__Problem statement__
Every line holding the string "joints" is to be copied from the entries below.

__Dataset records__
[Start of section]

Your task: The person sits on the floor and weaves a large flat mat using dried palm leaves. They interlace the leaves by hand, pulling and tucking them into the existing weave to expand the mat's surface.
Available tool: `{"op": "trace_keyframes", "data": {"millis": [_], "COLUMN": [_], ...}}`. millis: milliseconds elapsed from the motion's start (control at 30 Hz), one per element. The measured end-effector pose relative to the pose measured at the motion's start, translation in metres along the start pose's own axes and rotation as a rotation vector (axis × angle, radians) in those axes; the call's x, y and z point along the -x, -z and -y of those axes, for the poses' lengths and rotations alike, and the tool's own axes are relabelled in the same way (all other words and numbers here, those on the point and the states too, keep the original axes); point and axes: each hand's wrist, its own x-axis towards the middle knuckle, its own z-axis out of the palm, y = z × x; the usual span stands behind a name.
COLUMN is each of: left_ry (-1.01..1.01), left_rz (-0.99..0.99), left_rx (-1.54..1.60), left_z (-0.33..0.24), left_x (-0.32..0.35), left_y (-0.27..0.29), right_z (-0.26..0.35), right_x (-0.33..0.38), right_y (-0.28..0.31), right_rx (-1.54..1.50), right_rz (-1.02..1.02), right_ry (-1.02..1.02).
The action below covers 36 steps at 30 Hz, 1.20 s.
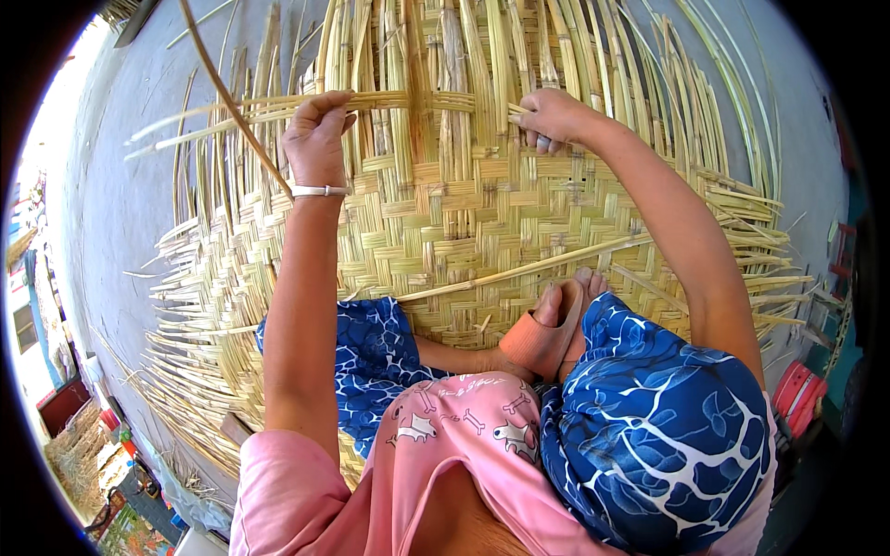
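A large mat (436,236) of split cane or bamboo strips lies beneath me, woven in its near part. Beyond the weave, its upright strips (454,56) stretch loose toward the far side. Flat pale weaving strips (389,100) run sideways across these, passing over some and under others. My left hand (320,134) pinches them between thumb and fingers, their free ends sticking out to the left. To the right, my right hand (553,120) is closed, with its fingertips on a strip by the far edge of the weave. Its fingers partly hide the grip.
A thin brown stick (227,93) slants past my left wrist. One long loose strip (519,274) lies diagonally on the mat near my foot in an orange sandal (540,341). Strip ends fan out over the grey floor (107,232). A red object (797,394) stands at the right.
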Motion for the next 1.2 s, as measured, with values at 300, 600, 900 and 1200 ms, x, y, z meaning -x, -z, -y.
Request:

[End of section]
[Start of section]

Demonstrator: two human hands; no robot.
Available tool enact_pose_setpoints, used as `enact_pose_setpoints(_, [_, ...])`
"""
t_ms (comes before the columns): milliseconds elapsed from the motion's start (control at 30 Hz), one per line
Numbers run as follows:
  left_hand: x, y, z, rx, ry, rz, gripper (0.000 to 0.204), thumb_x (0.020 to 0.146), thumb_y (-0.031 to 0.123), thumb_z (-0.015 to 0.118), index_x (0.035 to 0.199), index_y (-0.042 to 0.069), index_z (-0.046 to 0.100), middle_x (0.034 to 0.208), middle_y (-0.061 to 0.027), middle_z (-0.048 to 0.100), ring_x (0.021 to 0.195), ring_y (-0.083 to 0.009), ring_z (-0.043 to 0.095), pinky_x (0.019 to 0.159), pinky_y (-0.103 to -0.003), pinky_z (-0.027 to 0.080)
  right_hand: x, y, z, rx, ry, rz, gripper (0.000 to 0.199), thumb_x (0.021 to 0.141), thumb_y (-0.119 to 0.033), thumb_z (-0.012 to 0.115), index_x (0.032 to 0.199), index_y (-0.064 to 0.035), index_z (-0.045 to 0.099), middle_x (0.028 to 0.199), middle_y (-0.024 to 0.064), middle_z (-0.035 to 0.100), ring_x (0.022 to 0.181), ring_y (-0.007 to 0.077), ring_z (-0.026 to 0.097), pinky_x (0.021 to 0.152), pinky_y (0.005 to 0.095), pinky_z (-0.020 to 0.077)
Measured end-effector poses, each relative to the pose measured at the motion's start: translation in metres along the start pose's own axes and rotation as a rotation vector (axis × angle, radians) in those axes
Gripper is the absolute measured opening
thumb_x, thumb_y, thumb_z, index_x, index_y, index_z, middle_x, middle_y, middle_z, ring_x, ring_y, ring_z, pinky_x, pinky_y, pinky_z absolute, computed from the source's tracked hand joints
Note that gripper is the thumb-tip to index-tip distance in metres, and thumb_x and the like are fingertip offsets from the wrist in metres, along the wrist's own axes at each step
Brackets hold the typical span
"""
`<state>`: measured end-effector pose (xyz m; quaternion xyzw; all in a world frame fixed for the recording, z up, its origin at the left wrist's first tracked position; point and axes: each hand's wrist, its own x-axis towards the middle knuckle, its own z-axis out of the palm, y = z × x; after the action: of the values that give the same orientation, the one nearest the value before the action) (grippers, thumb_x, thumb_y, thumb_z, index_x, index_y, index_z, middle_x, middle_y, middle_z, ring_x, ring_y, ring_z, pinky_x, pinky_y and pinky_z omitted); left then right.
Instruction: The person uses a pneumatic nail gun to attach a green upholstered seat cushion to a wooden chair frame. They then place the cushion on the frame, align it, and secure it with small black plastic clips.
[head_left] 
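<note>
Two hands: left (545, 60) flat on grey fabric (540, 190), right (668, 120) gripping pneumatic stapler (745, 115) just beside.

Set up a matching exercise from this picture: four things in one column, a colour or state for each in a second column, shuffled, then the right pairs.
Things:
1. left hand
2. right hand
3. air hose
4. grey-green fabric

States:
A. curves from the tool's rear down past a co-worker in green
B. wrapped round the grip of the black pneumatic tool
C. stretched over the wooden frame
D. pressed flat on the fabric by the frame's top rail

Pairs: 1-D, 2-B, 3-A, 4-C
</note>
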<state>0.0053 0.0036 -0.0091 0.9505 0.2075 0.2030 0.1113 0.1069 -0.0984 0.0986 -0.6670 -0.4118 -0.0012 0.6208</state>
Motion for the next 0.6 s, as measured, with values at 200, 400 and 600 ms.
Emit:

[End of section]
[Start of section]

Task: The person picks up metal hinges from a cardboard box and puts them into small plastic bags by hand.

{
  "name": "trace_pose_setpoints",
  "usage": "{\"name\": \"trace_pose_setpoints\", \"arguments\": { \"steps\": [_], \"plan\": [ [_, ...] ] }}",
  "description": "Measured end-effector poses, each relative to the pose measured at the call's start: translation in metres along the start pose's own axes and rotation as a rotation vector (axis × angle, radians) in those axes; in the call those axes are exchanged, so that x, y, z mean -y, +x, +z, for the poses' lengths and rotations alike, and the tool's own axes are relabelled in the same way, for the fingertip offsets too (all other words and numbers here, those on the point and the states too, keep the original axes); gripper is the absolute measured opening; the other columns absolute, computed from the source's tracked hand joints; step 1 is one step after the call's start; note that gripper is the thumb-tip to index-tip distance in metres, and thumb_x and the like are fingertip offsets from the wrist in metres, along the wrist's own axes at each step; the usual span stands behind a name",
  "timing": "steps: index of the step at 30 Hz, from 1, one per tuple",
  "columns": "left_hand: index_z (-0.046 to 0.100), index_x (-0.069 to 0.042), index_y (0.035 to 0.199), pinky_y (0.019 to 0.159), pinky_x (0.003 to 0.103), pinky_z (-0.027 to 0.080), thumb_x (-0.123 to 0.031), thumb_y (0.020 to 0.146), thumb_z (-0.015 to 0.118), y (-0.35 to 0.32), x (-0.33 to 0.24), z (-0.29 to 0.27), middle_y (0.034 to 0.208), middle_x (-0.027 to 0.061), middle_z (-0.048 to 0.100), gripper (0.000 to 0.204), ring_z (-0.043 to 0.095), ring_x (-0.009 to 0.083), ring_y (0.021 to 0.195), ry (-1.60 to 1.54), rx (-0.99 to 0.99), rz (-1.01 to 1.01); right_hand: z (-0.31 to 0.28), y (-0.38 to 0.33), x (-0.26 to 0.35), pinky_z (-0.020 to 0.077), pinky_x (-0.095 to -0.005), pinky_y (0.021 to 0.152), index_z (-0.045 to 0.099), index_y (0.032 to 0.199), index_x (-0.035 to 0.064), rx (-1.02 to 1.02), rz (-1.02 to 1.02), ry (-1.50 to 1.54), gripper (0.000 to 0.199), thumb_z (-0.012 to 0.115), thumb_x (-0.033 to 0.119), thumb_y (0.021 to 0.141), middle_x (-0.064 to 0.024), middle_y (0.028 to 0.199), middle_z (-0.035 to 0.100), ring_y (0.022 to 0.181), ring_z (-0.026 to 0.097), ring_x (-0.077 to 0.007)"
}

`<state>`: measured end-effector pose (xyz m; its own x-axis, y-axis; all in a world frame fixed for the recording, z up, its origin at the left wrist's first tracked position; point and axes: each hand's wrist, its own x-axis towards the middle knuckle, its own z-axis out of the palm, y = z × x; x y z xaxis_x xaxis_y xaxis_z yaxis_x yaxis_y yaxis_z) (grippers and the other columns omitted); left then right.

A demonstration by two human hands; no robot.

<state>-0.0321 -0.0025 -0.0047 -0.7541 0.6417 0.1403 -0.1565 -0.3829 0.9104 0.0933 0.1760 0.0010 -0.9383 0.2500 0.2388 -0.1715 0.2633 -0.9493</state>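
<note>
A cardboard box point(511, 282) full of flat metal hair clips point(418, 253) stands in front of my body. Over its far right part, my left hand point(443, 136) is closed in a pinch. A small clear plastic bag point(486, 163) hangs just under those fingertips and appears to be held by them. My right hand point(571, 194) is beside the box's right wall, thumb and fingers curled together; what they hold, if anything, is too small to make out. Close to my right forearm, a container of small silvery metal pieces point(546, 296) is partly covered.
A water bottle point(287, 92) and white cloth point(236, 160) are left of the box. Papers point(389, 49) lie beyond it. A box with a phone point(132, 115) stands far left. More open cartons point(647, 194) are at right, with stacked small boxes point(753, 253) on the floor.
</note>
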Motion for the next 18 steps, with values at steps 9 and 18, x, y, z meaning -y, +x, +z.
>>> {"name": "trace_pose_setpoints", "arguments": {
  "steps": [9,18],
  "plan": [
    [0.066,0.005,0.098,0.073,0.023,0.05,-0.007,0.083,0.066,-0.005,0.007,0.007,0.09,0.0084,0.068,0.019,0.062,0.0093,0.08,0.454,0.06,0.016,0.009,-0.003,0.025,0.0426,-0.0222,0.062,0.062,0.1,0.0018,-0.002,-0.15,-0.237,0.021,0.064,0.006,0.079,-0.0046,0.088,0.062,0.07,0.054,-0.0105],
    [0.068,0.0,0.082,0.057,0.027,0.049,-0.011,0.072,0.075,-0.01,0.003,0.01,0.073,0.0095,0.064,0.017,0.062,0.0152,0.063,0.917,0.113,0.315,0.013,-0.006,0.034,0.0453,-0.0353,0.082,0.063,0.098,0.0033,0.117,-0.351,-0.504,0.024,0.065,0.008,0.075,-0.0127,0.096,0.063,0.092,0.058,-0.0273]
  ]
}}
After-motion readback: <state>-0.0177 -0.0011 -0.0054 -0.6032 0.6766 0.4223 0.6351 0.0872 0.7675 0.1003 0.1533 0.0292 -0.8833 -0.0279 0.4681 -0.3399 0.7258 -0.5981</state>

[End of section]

__Task solution__
thumb_x, thumb_y, thumb_z, index_x, index_y, index_z, middle_x, middle_y, middle_z, ring_x, ring_y, ring_z, pinky_x, pinky_y, pinky_z absolute, computed from the source's tracked hand joints
  "description": "Measured end-effector poses, each relative to the pose measured at the call's start: translation in metres along the start pose's own axes and rotation as a rotation vector (axis × angle, radians) in those axes; in the call those axes are exchanged, so that x, y, z mean -y, +x, +z, for the poses' lengths and rotations alike, and the tool's own axes are relabelled in the same way, for the fingertip offsets too (all other words and numbers here, those on the point and the states too, keep the original axes); gripper is the absolute measured opening; the other columns absolute, computed from the source's tracked hand joints; step 1 is one step after the call's start; note that gripper is the thumb-tip to index-tip distance in metres, and thumb_x and the like are fingertip offsets from the wrist in metres, along the wrist's own axes at each step; the usual span stands behind a name",

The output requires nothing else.